Her unspoken desire to follow and somehow find him provides the emotional spine of the film. But the story is about the creation of the 6888th and Adams’ (Washington) efforts to break through the racist refusals to deploy her troops in Europe.

Only the intervention of First Lady Eleanor Roosevelt and civil rights activist Mary McLeod Bethune (Susan Sarandon and Oprah Winfrey, in a badly wigged and unnecessary scene over which we will kindly draw a veil) can grant Adams’ wish, and sorting mail is not the assignment she had in mind for her rigorously trained volunteers.

But the task proves to be more daunting, and important, than Adams first thought. Soldiers and families have been cut off from each other for many months, and morale has plummeted. “No mail, low morale” becomes the women’s motto as they brave U-boats, bombs, cold weather and racist Army officers who want them to fail in their mission to sort through mountains of mislabeled, illegible and partially destroyed letters and packages.

It is a Herculean task of the sort too often overlooked in film and television, where a mound of unpeeled potatoes has become shorthand for the welter of noncombatant duties war requires — duties that were in fact fraught and even dangerous at times. Lena, and to a lesser extent Adams, have story arcs about their personal transformation, but Perry, who was inspired by an article in Smithsonian magazine, is mostly interested in recreating the war on multiple fronts that these women fought.

Against Germany, whose submarines and bombs threaten their lives, but also against racist, sexist military leaders and the women’s own internalized notions of what they are capable of doing.

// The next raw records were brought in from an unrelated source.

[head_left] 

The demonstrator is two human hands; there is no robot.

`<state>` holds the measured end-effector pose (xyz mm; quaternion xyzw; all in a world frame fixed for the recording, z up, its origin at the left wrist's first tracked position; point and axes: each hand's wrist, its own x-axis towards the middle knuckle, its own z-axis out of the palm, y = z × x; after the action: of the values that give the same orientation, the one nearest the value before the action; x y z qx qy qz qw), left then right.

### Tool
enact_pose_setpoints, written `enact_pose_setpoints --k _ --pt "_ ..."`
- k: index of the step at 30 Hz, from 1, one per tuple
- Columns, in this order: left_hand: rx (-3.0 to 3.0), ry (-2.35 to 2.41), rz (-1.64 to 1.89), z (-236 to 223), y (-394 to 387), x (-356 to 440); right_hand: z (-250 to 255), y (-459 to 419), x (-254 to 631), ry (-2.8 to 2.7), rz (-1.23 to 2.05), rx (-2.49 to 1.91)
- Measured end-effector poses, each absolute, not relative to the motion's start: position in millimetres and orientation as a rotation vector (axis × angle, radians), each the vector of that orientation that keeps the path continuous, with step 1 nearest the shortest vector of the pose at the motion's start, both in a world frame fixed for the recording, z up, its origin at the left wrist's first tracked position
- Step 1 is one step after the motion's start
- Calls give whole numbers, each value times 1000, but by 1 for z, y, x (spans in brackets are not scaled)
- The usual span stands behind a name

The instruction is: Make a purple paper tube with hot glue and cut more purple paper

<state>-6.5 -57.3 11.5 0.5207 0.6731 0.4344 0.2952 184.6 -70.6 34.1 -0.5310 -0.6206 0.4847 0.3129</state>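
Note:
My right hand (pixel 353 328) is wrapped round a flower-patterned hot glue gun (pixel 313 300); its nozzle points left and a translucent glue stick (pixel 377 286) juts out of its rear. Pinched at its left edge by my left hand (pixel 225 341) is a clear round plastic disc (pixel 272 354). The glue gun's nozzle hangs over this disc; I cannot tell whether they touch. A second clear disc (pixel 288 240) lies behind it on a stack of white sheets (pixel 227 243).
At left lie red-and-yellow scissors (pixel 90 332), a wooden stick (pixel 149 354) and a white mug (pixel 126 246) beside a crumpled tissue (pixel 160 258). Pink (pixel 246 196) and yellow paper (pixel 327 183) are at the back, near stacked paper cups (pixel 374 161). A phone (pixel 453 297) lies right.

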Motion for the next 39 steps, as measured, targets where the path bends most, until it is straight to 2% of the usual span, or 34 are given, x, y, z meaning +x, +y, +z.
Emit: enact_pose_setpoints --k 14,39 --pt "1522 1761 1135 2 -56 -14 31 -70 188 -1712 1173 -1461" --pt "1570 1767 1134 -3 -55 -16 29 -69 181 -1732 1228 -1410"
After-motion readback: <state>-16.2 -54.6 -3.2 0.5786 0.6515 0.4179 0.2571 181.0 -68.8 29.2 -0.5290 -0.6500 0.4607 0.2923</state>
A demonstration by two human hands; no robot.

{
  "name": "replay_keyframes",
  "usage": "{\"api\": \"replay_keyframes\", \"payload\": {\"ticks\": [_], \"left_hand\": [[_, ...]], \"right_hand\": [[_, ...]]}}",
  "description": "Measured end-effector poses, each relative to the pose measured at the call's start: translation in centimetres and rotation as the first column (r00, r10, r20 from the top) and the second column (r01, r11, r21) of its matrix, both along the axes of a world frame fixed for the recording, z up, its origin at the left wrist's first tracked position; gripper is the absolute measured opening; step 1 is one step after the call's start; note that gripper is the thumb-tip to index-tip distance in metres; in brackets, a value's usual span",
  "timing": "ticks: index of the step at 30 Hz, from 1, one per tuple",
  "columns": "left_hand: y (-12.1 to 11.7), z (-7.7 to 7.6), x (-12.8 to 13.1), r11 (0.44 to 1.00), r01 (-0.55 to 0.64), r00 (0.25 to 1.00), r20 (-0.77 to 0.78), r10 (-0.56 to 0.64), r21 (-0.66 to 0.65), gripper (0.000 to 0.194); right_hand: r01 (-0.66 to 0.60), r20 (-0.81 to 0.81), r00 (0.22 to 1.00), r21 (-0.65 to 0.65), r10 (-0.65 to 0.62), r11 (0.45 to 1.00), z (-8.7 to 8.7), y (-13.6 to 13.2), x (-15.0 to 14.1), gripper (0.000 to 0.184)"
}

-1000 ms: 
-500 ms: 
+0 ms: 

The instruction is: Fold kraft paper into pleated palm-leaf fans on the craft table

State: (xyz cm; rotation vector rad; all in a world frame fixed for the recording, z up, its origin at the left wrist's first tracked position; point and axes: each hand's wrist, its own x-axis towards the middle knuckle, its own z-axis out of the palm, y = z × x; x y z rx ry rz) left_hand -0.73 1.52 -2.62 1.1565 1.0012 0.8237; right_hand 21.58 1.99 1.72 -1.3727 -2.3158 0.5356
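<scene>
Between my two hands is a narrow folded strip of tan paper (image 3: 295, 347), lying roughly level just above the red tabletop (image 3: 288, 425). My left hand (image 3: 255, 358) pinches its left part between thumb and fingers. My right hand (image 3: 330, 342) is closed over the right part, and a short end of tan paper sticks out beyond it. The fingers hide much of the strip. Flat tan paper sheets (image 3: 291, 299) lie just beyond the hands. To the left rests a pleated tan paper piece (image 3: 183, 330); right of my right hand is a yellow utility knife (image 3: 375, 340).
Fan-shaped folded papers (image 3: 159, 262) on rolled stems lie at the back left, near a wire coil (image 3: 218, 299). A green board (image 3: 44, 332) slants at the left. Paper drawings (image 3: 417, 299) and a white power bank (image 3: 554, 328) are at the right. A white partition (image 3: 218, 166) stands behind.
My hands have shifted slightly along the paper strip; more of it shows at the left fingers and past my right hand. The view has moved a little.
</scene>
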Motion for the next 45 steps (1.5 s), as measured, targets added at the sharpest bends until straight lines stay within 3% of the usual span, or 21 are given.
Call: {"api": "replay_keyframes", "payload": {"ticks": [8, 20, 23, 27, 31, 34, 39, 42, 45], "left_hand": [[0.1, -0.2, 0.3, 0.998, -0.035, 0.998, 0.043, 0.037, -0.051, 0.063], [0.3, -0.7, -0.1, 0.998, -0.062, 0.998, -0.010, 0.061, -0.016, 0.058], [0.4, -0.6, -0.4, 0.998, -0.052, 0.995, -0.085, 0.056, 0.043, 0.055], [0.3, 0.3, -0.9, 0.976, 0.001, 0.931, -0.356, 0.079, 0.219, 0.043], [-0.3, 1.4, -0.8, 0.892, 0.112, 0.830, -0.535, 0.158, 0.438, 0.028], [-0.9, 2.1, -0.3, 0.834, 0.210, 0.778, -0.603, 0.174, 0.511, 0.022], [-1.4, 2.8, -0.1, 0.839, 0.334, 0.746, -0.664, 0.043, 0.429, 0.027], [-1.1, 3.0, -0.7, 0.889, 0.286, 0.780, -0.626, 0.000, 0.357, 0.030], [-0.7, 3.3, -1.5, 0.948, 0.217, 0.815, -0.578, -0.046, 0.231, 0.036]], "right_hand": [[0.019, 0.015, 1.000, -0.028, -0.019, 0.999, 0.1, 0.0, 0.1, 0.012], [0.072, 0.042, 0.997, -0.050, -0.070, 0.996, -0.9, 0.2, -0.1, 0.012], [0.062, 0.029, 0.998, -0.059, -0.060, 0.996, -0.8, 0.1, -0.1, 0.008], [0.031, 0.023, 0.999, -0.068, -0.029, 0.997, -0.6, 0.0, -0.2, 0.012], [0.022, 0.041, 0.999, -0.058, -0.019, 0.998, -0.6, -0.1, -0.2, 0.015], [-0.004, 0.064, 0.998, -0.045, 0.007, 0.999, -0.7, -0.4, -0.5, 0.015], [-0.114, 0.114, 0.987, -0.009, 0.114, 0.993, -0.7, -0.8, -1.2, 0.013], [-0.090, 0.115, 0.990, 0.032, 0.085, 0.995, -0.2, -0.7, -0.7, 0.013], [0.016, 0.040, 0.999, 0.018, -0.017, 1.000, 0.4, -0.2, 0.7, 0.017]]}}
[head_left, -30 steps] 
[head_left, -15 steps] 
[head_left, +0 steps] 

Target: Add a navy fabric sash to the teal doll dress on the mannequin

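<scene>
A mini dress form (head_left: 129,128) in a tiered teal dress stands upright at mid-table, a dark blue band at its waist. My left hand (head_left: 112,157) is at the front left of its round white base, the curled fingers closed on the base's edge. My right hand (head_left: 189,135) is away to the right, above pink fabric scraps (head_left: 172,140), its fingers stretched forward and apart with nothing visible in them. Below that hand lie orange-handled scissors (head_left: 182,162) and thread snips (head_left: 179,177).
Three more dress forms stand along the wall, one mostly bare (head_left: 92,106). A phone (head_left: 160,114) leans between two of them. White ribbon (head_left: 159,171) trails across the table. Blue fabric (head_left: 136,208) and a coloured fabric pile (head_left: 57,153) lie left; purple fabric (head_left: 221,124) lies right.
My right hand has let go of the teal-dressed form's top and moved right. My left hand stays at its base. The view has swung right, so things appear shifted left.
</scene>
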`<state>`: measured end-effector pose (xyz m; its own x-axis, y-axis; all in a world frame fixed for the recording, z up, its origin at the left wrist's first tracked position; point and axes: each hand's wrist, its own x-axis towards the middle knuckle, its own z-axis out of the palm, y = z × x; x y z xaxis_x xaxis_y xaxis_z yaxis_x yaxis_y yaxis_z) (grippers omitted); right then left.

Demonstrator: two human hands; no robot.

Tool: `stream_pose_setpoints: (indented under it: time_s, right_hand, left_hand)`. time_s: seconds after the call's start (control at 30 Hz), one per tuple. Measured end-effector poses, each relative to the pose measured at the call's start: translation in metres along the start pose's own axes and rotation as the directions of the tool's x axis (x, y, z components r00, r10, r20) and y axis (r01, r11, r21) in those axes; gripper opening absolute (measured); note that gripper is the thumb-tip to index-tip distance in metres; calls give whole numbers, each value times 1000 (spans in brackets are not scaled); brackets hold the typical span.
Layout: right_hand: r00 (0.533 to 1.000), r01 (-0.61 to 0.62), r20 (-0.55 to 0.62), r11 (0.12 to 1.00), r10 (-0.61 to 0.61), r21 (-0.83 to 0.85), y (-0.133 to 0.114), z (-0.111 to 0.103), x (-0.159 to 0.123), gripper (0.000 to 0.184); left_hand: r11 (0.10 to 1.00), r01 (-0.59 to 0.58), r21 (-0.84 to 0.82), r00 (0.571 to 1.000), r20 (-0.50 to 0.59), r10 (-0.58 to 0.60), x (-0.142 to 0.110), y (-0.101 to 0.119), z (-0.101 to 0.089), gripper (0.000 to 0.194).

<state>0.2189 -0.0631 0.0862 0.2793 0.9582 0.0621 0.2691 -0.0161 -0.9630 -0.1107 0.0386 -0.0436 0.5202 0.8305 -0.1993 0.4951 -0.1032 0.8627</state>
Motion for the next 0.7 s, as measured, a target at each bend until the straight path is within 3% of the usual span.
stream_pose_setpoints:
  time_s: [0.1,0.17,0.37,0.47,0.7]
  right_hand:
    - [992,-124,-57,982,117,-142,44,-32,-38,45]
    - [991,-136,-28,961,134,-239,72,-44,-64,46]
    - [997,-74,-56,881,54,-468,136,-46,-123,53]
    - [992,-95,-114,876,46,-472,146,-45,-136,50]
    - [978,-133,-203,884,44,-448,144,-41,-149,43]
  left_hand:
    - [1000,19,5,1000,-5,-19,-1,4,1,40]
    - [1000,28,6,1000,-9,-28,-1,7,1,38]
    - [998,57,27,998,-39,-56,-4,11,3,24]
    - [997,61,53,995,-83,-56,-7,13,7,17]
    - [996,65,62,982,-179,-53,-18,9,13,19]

It is an ambitious film, if at times heavy-handed, and though not at all holiday-themed, its focus on courage and resilience make it perfect for a holiday gathering around the electronic hearth.

Where, the lesser “prestige” of the TV movie aside, we have long enjoyed some of our most memorable films. “Brian’s Song” was a TV movie, as were “The Autobiography of Miss Jane Pittman” and “Sybil.” Steven Spielberg’s first professional film was “Duel,” a 1971 ABC Movie of the Week. In 1983, the nuclear holocaust film “The Day After,” also on ABC, was watched by more than 100 million people.

Decades before it was consigned to the Hallmark Channel (a platform that understands the temptations of the holiday movie), Hallmark Hall of Fame produced such classics as “The Winter of Our Discontent,” “Sarah Plain and Tall,” “The Piano Lesson” and “Promise,” which won five Emmys, two Golden Globes, a Peabody Award and a Humanitas Prize.

Sure, there were plenty of terrible made-for-TV movies, but there are plenty of terrible theatrical releases as well.

By the late 1990s, alas, broadcast networks, beset by cable offerings, began moving away from original movies. HBO became the genre’s gold standard with films including “Too Big to Fail,” “Temple Grandin,” “You Don’t Know Jack,” “Recount” and “Behind the Candelabra.” But even in its best year, HBO only produced four or five films; since 2020 that number has been halved.

This is not to say “The Six Triple Eight” shouldn’t be considered for Oscars; Netflix films have won several, and Apple TV+ took best picture with “CODA” in 2022. Which award to campaign for is the platform’s prerogative.

But more than Netflix’s other contenders this cycle, such as “Maria,” “His Three Daughters” and “Emilia Pérez,” “The Six Triple Eight” feels like it’s in conversation with the essential social history of the TV movie, and what it can do — has done — that theatrical films can’t, or won’t. (Plus, the film will be seen by far more people on personal screens than in the multiplex, including, if we’re honest, Academy voters, who have long relied as much on screeners as screenings.) With its increasingly fine original movie slate, which this year includes “Scoop,” “The Deliverance,” “Woman of the Hour,” “Joy,” and the LAX-set holiday thriller “Carry On,” as well as “The Six Triple Eight,” Netflix would be well served by challenging the decline of the TV movie and highlighting the form’s might.

Oscars are great, but so are Emmys. And a resurrection like that would be its own form of trailblazing.